Security software has improved every year, but it has always operated on similar principles. Until now. New releases from Symantec and McAfee challenge fundamental assumptions about how security suites work.

Share story

Security software has improved every year, but it has always operated on similar principles.

Until now.

New releases from Symantec and McAfee challenge fundamental assumptions about how security suites work.

Norton Internet Security 2009 from Symantec attempts what was once unthinkable: providing solid protection without slowing your computer down.

McAfee, meanwhile, moves beyond periodic updates and taps the Web for real-time virus identification.

Neither company claims to provide perfect security, but both think they’ve made breakthrough improvements in the war against a growing enemy.

“We spent an entire year re-examining all of our fundamental assumptions and we rebuilt everything from the ground up,” said David Cole, senior director of product management for Symantec.

“We changed code that hadn’t been changed in years.”

Symantec tried to design a product that users could install quickly then forget.

No pop-up notices. No performance lags. No annoying scans. Nothing a busy user could see, except in emergencies.

To achieve such goals, engineers designed a program that’s smart enough to skip needless tasks.

For example, rather than repeatedly scanning unchanged files on your computer, it looks only at the tiny fraction that have changed since the last scan.

The new program also saves the heavy lifting till you walk away from your computer. It starts big projects when you leave and stops them when you return.

Early reviews suggest Norton Internet Security 2009 ($70) fails to provide “invisible” security but gets close.

Indeed, critics from CNET, PC Magazine and The Wall Street Journal called it the least annoying security software ever — and they meant it as high praise.

McAfee took a different approach.

Yes, company programmers tried to avoid needless delay for McAfee Internet Security 2009 ($60), but they focused far more on building an entirely new malware-detection system.

Traditionally, the size of hard drives and the speed of central processors have limited the effectiveness of PC security software. A program that stored too much information or ran too many tests would slow most computers to a halt.
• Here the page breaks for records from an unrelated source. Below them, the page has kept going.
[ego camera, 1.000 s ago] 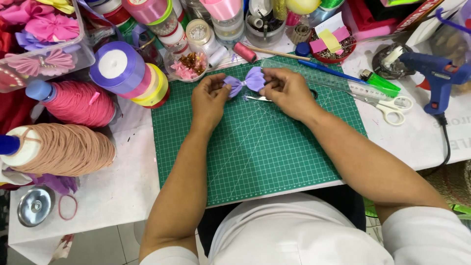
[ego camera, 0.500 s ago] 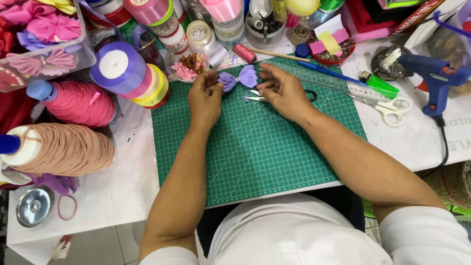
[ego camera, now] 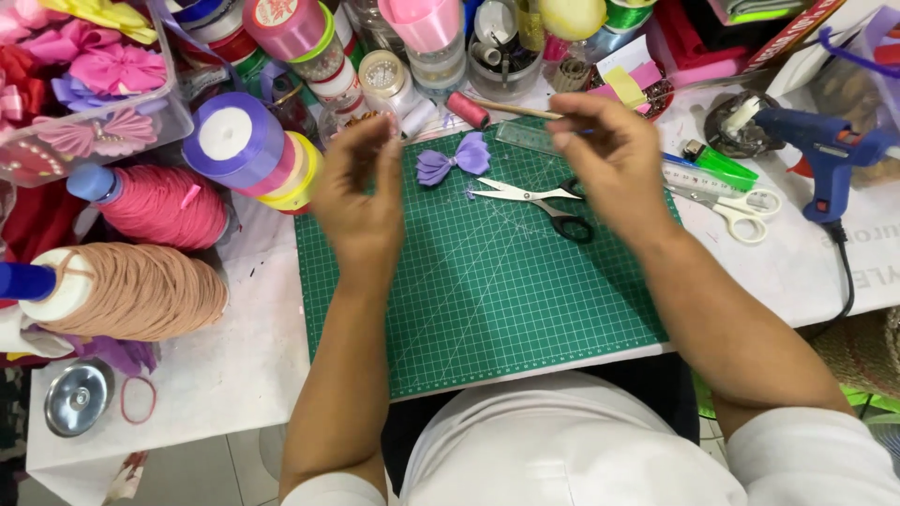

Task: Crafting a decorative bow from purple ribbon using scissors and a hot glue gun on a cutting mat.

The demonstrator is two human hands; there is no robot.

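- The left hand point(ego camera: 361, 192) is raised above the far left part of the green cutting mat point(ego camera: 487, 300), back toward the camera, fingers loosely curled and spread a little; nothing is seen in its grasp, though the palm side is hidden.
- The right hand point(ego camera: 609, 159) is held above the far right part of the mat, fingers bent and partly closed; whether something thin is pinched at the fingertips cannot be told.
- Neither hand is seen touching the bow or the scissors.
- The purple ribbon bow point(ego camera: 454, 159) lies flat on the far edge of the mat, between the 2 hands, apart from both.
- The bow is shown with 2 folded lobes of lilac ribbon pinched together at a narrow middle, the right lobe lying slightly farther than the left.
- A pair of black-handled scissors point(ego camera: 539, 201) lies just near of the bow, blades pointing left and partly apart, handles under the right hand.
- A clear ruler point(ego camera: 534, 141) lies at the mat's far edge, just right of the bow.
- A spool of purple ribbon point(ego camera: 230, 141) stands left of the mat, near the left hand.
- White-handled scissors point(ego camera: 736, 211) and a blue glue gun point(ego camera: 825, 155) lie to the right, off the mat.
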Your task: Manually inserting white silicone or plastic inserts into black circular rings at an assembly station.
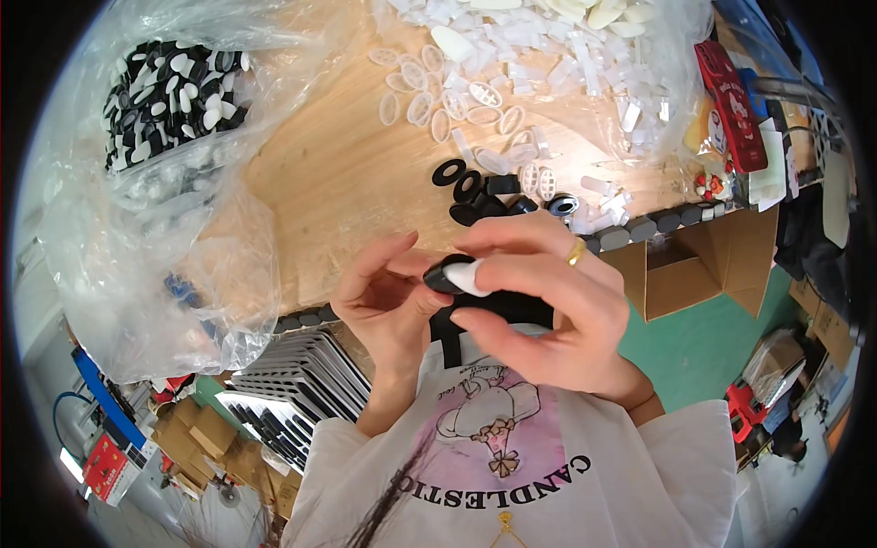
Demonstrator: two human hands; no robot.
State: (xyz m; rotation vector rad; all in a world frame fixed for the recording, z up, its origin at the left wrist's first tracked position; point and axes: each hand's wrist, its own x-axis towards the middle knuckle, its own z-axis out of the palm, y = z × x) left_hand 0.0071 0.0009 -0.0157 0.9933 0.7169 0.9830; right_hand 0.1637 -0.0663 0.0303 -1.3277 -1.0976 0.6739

McAfee solved this problem by using the Internet to shift work from the wimpy PC to powerful processing centers.

Its Artemis technology checks every suspicious file against McAfee’s central database.

“The trick was figuring out how to do it so fast that the user wouldn’t notice,” said Dave Marcus, McAfee’s director of security research. “It took awhile, but we got the whole process down to 100 milliseconds.”

Early tests by AV Comparatives indicate Artemis detects about 80 percent of the problems that would otherwise slip past.

But no software provides perfect protection — not even close.

“Even if you eliminate all delay between first spotting a virus and updating your database, there’s still no way to protect against many unknown viruses,” said Alan Paller, director of research at the Sans Institute in suburban Washington, D.C.

So is security software a waste of time?

“If you’re a high-value target, criminals will buy new viruses to attack your computer, and security software won’t do you a bit of good,” Paller said.

“On the other hand, if you’re not a billionaire or something and you don’t have people gunning specifically for you, nearly all the malware you encounter will be older stuff that security software can block.”

And you will encounter malware.

“Everything is growing online, including the problems,” said Paul Bresson, an FBI spokesman. “We’ve made a number of big cases recently but we don’t expect to see our workload decrease anytime soon.”